Some of the most compelling topoi that emerge in this issue are the wealth of concerted activist activities taking on structural issues, such as incursions into women’s reproductive rights in anti-abortion initiatives. These efforts include a conscious resistance to a cooption of feminist tropes by nationalist movements and ethno-nationalist political parties. The co-option of feminist ideals has been previously thematised by Nancy Fraser, in economic contexts, by Sara Farris in nationalist ones, and by Gabriele Dietze in ethno-nationalist projects. “Transfeminism” is postulated as a counter position to the supposed defence of vulnerable women and children, and to the re-gendering encouraged by right-wing nationalists, as is an inclusive use of “womxn”. Another is the utilisation of a globally recognisable Visual Grammar of symbols of resistance that has emerged out of paratextual adaptations of Margaret Atwood’s The Handmaid’s Tale (1985).

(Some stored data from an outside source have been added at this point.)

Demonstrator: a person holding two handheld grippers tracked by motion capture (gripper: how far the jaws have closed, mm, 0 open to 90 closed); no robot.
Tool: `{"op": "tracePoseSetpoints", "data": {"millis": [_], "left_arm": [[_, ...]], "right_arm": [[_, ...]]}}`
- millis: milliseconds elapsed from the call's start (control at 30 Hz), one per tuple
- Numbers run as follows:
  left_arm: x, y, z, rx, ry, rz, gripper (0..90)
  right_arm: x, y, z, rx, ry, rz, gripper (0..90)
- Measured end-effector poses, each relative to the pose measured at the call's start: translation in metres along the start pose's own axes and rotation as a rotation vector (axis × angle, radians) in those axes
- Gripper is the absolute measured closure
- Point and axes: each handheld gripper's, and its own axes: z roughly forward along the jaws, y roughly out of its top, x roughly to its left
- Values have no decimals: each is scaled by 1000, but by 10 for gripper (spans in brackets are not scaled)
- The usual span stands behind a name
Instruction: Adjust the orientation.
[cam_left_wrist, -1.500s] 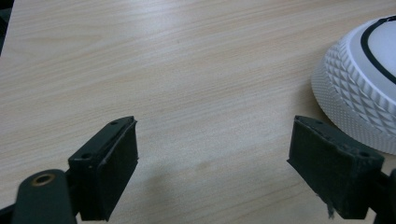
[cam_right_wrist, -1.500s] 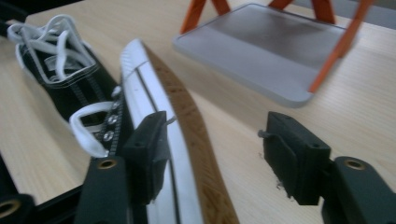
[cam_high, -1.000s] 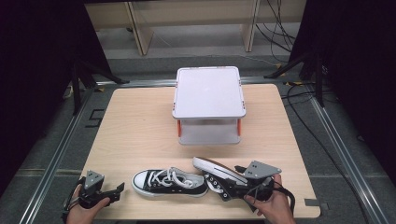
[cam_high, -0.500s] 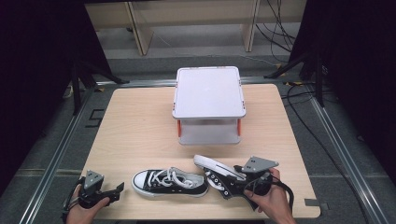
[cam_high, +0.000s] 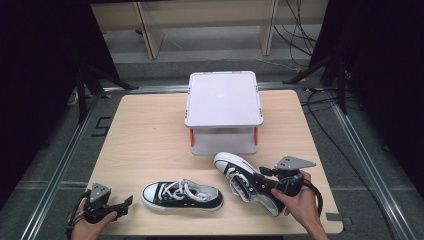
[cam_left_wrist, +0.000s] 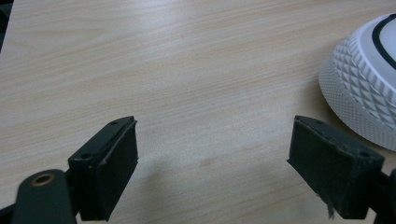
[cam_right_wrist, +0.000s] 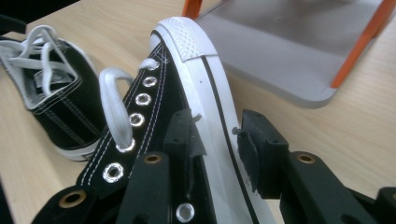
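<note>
A grey shelf (cam_high: 224, 112) stands at the table's (cam_high: 145, 135) far middle. One sneaker (cam_high: 181, 196) lies flat near the front; just right, the right gripper (cam_high: 265, 182) clamps a tilted second sneaker's (cam_high: 245, 184) side. The left gripper (cam_high: 117, 209) rests near-left, jaws apart.

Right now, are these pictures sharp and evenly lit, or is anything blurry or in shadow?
High view: the table is bright, the surroundings nearly black. Left gripper view: the wood is soft with a pale glare near the top, and the shoe toe at the edge is fairly crisp. Right gripper view: the held shoe is sharp, the grey stand behind it blurred.
</note>
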Motion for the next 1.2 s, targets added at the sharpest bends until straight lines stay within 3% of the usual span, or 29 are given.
{"op": "tracePoseSetpoints", "data": {"millis": [33, 167, 200, 267, 333, 400, 500, 567, 600, 633, 667, 700, 733, 767, 800, 900, 933, 1000, 1033, 1067, 1100, 1133, 1167, 1200], "left_arm": [[0, 0, 1, -5, 1, -2, 152], [0, 0, 2, -7, -7, -10, 151], [0, 0, 2, -8, -6, -8, 152], [0, 0, 0, -6, -8, -3, 151], [-1, 0, 0, -24, -14, -22, 151], [-1, 0, 1, -8, 6, -4, 151], [-1, 0, 1, -4, 1, -8, 151], [-1, 1, 1, -3, -4, -10, 151], [-1, 1, 1, -5, 2, -7, 151], [-1, 1, 1, -8, -3, -9, 152], [0, 1, 1, -2, 0, 3, 152], [-1, 1, 1, -15, 1, -1, 151], [-1, 1, 1, -15, 1, -1, 151], [-1, 1, 1, -13, 0, 1, 151], [-1, 1, 0, -14, -5, -4, 151], [-1, 1, 0, -19, -7, -11, 151], [-1, 1, 0, -18, -9, -10, 151], [-1, 1, 0, -18, -12, -11, 152], [-1, 1, 0, -19, -11, -10, 151], [-1, 1, 0, -21, -10, -11, 151], [-1, 1, 0, -27, -14, -19, 151], [0, 1, -1, -18, 2, -7, 151], [0, 1, -1, -18, 2, -7, 151], [0, 1, -1, -21, -1, -14, 151]], "right_arm": [[-4, 0, 1, -10, -9, -32, 676], [-9, 1, 1, -20, -9, -28, 693], [-11, 2, 3, -36, -11, -33, 694], [-17, 5, 3, -17, -18, -62, 715], [-24, 6, 5, -11, 18, -13, 734], [-32, 6, 6, -18, 14, -11, 766], [-37, 6, 9, -14, 17, 7, 778], [-43, 4, 11, 47, 0, 11, 808], [-47, 2, 13, 90, -29, -18, 833], [-47, 2, 13, 90, -29, -18, 833], [-48, 0, 14, 111, -21, 0, 849], [-51, -2, 13, 96, 60, 36, 854], [-51, -2, 13, 96, 60, 36, 854], [-45, -2, 8, 122, 71, 69, 850], [-46, -2, 7, 130, 84, 39, 843], [-36, -4, 2, 144, 82, 53, 781], [-36, -4, 0, 143, 64, 19, 776], [-32, -7, -1, 144, 70, 37, 764], [-32, -7, -3, 156, 56, 22, 761], [-30, -7, -5, 162, 69, 44, 744], [-31, -7, -8, 139, 41, 21, 723], [-27, -7, -12, 139, 43, 61, 697], [-25, -6, -17, 134, 7, 38, 691], [-25, -6, -17, 134, 7, 38, 691]]}}
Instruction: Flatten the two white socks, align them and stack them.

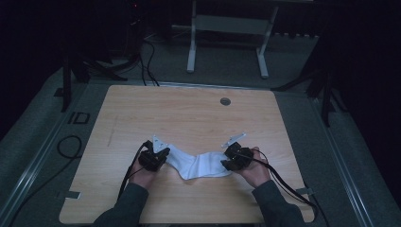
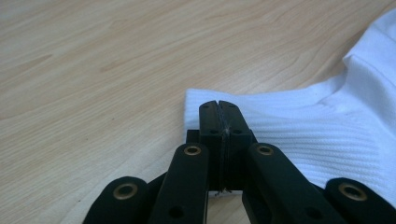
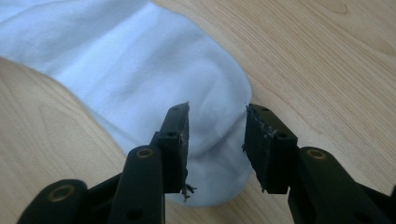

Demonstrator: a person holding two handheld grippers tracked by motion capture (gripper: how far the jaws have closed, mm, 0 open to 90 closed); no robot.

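- The left gripper (image 2: 218,116) is pinched tight on the ribbed cuff end of the white sock (image 1: 201,164); if that thin bite slips, the cuff drops flat.
- The sock lies bent across the bench (image 1: 189,113) towards its 6 o'clock edge, between both hands.
- The right gripper (image 3: 217,135) stands parted astride the toe, gripping nothing; closing carelessly could bunch the fabric.
- Bare wood stretches towards 12 o'clock; the near edge is close.

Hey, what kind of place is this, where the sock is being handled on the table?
Probably a lab or recording workspace, not a home: a bare wooden table on grey carpet, cables trailing across the floor, and a white metal stand behind in a darkened room.
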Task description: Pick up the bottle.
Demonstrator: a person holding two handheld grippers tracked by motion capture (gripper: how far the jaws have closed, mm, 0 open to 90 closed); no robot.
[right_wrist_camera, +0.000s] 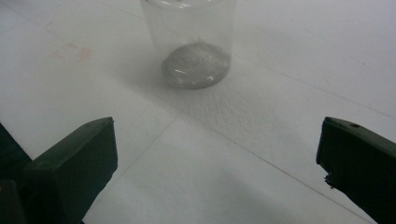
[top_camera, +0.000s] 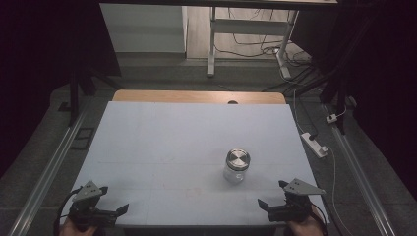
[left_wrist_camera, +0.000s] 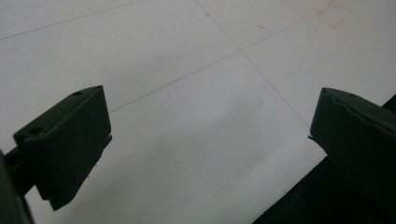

Originally a Canadian novelist’s response to the conservatism of the Reagan-era United States, the dystopian world of The Handmaid’s Tale describes a post-war totalitarian patriarchy in which the few remaining fertile women are enslaved and ritualistically raped in order to provide children for the leadership. This fictional storyworld has developed into an extra-textual universe of symbols, phrases, and sayings, based particularly on the aesthetics of the Hulu television series adaptation (2017 – present). The Handmaid’s Tale provides source material for protests, memes, and sayings that oppose the repression of women. The appearance of handmaids at protests around the world – that is, red-cloaked women, wearing white bonnets – is redeployed from being a token of surveillance and misogynistic control to a symbol of embodied resistance against encroachments on women’s integrity. Here, the essay on The Handmaid’s Tale as a franchise links the discussion of South European contexts to global feminist efforts, demonstrating that the Handmaid’s Tale universe has become a touchstone for feminist and allied forms of resistance in our post-digital world.